どうして蒼羽が一介の女子高生に過ぎない平凡な琴に興味を持ったのか。どうして順調に事が運んだのか。分からない。分からないが――――蒼羽の琴の顔を見た時の反応と、『瑠璃』という謎の名前。その二つが深く関係していることはよく分かった。
(まず蒼羽さんがリバイブと関係があるのかを探るには、彼本人に気に入られる以上に好都合なことはないって、公安の人じゃなくたって分かる……)
アルバイトの一人として探るより、恋人の立場になって蒼羽を探る方が情報を得られるに決まっている。
自分はチャンスを手にしているのだ。そしてそれ以上に、琴は折川の身が心配だった。
(でも、演技でも蒼羽さんの女になった振りをするなんて……)
レイへの裏切りになるような気がして、琴は気が引けた。
琴は傷の具合を確かめながら、折川に指示を仰ごうと盗み見る。折川は目線で、「思うとおりに行動しろ」と訴えてきた。
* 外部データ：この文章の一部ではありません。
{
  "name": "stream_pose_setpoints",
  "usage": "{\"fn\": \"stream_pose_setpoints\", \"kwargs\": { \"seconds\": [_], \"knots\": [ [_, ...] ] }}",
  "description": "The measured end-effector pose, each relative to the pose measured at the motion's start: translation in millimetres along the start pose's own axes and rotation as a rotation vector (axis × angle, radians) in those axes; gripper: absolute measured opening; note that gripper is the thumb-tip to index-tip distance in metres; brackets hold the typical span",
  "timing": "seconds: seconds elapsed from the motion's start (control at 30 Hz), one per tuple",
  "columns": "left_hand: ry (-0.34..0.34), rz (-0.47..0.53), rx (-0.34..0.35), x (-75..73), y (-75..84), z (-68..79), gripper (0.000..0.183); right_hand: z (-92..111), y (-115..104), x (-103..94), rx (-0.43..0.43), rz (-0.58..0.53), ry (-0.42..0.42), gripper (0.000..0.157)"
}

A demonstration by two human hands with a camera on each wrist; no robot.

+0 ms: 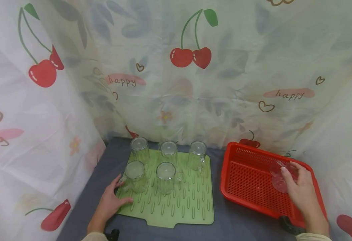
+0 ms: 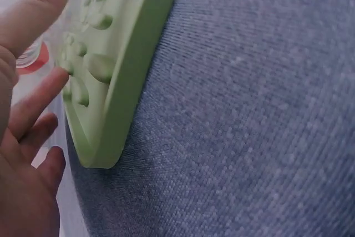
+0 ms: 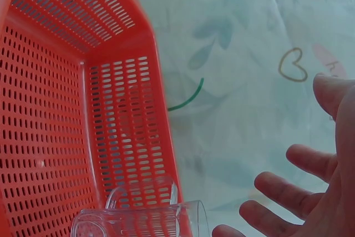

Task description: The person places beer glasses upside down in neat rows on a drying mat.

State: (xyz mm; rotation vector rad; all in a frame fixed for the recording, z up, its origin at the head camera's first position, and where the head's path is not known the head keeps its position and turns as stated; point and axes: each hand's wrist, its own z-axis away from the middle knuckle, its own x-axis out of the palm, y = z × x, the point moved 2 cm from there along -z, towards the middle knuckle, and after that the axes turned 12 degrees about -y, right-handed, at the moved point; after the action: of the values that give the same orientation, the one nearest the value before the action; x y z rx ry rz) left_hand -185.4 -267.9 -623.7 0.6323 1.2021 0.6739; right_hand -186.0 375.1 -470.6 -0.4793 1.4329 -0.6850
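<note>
Several clear glass mugs stand upside down on a green drying mat (image 1: 191,204) in the head view. Beside the front left mug (image 1: 136,179) is my left hand (image 1: 111,201), its thumb and fingers spread around the side where the handle sits. The left wrist view shows those fingers (image 2: 39,106) apart over the mat's edge. A clear mug (image 1: 279,184) lies on its side in the red basket (image 1: 239,201), with its handle up in the right wrist view. My right hand (image 1: 302,190) hovers close over this mug, fingers loosely extended and not wrapped around it.
Dark grey cloth (image 1: 88,187) covers the table under mat and basket. A patterned curtain (image 1: 194,90) hangs behind and on both sides. The basket has raised, slotted walls. Another mug (image 1: 166,177) stands just right of the front left one, its handle pointing right.
</note>
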Motion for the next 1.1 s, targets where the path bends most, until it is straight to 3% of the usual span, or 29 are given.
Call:
{"fn": "stream_pose_setpoints", "kwargs": {
  "seconds": [0.17,0.4,0.53,0.8,1.1],
  "knots": [
    [-0.064,-0.061,-0.008,1.6,-7.3,-3.2,0.108,-3,3,-3.0,-0.039,0.031,0.028,0.074],
    [-0.028,-0.194,0.061,1.7,-11.1,-4.6,0.100,-8,4,-6.8,-0.129,0.040,0.093,0.065],
    [-0.045,-0.243,0.057,0.7,-12.2,-5.6,0.100,-11,3,-9.5,-0.100,0.060,0.092,0.066],
    [-0.111,-0.213,0.048,1.0,-13.6,-10.6,0.100,-16,6,-16.8,-0.004,0.066,0.014,0.076],
    [-0.091,-0.234,0.061,5.5,-19.6,-14.0,0.101,-23,9,-19.2,0.026,0.135,0.010,0.077]
  ]
}}
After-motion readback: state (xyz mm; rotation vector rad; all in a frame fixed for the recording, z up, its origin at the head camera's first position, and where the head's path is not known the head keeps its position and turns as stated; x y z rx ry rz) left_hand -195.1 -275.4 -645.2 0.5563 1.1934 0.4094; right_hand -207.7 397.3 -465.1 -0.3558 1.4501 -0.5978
(思うとおりに……もし、初対面の人に告白されたら、自分なら……)
「……貴方の女になれとか、いきなり言われても困ります……。でも、倉沢さんを助けたいんです。ねえ、どうか」
「ああ、お前は男を知らなさそうだしな。いいぜ、徐々に俺に惚れていけばいい。今後も俺に会うことで勘弁してやる」
本当なら、すんなり蒼羽に惚れた振りをして彼の女になるのが最善であったのだろう。しかし、レイのことを思うと素直には頷けなかった。
折川をソファに座らせ、ハンカチで血を拭う。背中に蒼羽の視線を感じていると、ふと、彼が思い出したように尋ねてきた。
「ああ……そういえば、お前、名前は?」
「……エマです。望月エマ」
望月エマという偽名は、琴が作業玉になるにあたり、公安から用意された名だった。